政治

2024.04.11 10:30

トランプ、米スパイ法案「つぶせ」とSNS投稿

ドナルド・トランプ前米大統領(lev radin / Shutterstock.com)

ドナルド・トランプ前米大統領(lev radin / Shutterstock.com)

ドナルド・トランプ前米大統領は10日、今週下院で採決が予定されている外国情報監視法(FISA)第702条の延長法案について「つぶせ」と共和党議員らに呼び掛けた。ジョー・バイデン大統領が法案を推進する一方、右派議員らはより厳しい監視規制を求めている。

「FISAをつぶせ」──トランプは自身が創設したSNS「トゥルース・ソーシャル」にこう投稿し、同法が米大統領選でトランプ陣営をスパイするため「違法に利用された」と主張した。

FISA第702条は、米情報当局の権限を拡大し、捜索令状がなくても連邦捜査局(FBI)のデータベースを利用して外国人や国外に住む米国人の通信を監視できるようにする法律だ。

米司法省は2020年、FBIが2016年米大統領選でトランプ陣営の外交顧問を務めていたカーター・ペイジとロシアとのつながりを捜査した際、使用した捜査令状4つのうち2つを不適切な方法で取得したと判断した。申請書類に虚偽の記載があったという。しかし、令状はFISAの別の条項に基づいて取得されており、この条項は今回の延長法案の対象となってはいない。

下院に提出された第702条延長法案には、情報当局者の乱用を抑制するための複数の監視改革が盛り込まれている。特に、在外米国市民の監視については、データベースに登録された身元情報を照会する際にFBIの監督官か専属弁護士の承認が必要となる。

しかし、トランプ派や一部の進歩派の議員らは、在外米国市民の監視に令状取得を要件とするよう求めている。米国人の人権保護に必要だとの主張もあるが、バイデン政権は情報当局の足かせになると反論している。

米議会は昨年12月、年末で期限を迎える第702条を4月19日まで延長することを決定した。令状要件をめぐる議論が折り合わず、法案を通過させる複数の試みが失敗に終わったためだ。下院規則委員会はまもなく延長法案の審議入りを決めるとみられ、令状要件を含む修正案が真偽の焦点となる。
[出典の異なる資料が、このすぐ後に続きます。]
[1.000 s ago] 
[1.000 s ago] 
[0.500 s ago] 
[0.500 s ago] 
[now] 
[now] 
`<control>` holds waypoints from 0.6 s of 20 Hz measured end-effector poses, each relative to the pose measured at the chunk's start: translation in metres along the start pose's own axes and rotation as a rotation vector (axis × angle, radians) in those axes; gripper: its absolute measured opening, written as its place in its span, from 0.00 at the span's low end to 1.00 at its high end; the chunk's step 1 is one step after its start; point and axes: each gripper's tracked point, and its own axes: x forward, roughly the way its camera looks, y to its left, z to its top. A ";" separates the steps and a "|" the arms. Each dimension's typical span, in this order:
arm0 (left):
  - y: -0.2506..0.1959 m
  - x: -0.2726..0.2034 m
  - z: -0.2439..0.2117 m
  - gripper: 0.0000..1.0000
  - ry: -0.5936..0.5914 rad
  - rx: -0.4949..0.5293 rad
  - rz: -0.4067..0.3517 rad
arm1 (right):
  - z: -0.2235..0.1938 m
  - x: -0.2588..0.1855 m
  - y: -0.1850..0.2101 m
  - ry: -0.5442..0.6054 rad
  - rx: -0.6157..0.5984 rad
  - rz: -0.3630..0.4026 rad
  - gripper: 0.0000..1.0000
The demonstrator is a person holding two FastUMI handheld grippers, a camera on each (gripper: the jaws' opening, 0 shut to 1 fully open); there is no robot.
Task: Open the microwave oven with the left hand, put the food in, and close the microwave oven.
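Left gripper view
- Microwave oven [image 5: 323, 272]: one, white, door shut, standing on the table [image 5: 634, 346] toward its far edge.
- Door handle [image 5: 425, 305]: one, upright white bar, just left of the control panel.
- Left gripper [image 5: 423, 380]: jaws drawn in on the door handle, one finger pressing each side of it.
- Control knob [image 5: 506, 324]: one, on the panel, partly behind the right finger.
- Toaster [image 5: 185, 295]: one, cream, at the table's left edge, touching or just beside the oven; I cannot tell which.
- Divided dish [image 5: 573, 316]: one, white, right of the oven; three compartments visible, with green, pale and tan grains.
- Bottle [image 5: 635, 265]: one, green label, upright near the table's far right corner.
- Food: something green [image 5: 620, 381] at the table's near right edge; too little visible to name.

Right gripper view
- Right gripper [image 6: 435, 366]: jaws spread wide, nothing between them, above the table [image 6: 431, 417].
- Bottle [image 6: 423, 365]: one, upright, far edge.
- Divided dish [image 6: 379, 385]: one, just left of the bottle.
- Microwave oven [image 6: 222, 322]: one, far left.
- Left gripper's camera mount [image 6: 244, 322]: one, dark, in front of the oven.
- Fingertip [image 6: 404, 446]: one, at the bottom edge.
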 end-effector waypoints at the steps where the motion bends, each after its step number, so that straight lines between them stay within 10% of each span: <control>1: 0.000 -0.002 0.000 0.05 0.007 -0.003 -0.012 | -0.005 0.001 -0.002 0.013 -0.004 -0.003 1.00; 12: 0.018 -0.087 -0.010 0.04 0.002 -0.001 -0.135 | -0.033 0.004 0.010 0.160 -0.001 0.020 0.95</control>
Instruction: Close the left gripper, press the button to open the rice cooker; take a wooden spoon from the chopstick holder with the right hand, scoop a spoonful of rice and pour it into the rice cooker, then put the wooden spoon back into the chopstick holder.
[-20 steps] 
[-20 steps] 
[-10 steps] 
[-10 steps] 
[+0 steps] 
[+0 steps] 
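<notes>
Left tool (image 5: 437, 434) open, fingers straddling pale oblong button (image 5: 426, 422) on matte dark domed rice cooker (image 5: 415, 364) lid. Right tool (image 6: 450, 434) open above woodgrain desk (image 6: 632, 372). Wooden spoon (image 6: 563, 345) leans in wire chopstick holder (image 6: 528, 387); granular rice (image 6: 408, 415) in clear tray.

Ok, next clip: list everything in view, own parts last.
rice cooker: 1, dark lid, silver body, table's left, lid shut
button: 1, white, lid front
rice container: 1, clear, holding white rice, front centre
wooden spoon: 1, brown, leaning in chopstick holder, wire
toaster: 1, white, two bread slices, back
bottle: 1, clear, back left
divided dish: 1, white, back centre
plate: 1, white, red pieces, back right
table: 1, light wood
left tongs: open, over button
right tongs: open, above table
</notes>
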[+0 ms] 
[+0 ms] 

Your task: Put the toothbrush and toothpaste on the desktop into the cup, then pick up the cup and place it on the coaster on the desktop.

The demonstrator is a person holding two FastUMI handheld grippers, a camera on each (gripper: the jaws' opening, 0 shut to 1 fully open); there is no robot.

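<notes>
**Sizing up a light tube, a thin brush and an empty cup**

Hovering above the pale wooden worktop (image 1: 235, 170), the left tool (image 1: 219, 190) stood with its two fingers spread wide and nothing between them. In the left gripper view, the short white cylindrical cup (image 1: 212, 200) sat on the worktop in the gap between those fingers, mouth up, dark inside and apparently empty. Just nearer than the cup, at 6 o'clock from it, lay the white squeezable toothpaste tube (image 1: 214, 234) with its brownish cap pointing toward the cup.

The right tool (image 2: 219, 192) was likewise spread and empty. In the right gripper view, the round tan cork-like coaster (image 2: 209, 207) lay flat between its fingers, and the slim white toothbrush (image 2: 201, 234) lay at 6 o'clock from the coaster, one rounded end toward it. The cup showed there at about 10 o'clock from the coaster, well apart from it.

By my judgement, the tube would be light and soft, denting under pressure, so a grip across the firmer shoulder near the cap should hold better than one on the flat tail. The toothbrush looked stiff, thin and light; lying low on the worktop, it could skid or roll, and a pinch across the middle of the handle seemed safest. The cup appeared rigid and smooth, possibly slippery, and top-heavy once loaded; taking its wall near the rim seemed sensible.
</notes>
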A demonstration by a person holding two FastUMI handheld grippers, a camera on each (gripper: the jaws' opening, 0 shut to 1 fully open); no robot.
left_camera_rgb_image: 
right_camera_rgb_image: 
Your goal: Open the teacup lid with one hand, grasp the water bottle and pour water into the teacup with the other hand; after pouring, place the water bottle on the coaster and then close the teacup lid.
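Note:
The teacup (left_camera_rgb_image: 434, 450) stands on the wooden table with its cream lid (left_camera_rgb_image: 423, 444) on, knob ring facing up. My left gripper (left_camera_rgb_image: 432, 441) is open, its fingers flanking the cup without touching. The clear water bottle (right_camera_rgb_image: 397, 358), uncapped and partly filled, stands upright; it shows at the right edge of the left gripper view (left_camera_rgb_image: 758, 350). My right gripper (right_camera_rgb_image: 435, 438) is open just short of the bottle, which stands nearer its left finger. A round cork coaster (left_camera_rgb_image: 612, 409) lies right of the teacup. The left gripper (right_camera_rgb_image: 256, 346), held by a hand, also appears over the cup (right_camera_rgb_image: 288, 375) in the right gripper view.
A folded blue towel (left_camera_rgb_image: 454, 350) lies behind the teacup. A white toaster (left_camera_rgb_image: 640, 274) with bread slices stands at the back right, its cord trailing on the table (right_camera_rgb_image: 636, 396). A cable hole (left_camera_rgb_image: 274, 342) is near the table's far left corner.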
マイク・ジョンソン下院議長(共和党)は、今回提出された延長法案に賛成票を投じるよう議員らに呼び掛けている。下院で法案を可決できなければ、上院で現行法のさらなる延長が可決される可能性が高く、そうなれば新たな合意について交渉する時間がほとんどないまま下院も追認せざるを得なくなると警告している。

共和党強硬派のマージョリー・テイラー・グリーン下院議員は、FISA第702条延長法案の支持を理由の1つとしてジョンソン議長の解任を要求している。グリーンは10日、トランプのトゥルース・ソーシャル投稿を引用し、「共和党のリーダーがたった今、ジョンソン議長が下院に持ち込もうとしているFISA法案について真実を語った」とX(旧ツイッター)に投稿。「ジョンソンはすでに、トランプの死刑判決を望む司法省の予算を全額承認している。なおも『ディープステート』にトランプを殺す道具を与えるつもりか」などと非難した。

グリーンは先月、ジョンソン議長の解任動議を提出したが、採決に期限を課してはいない。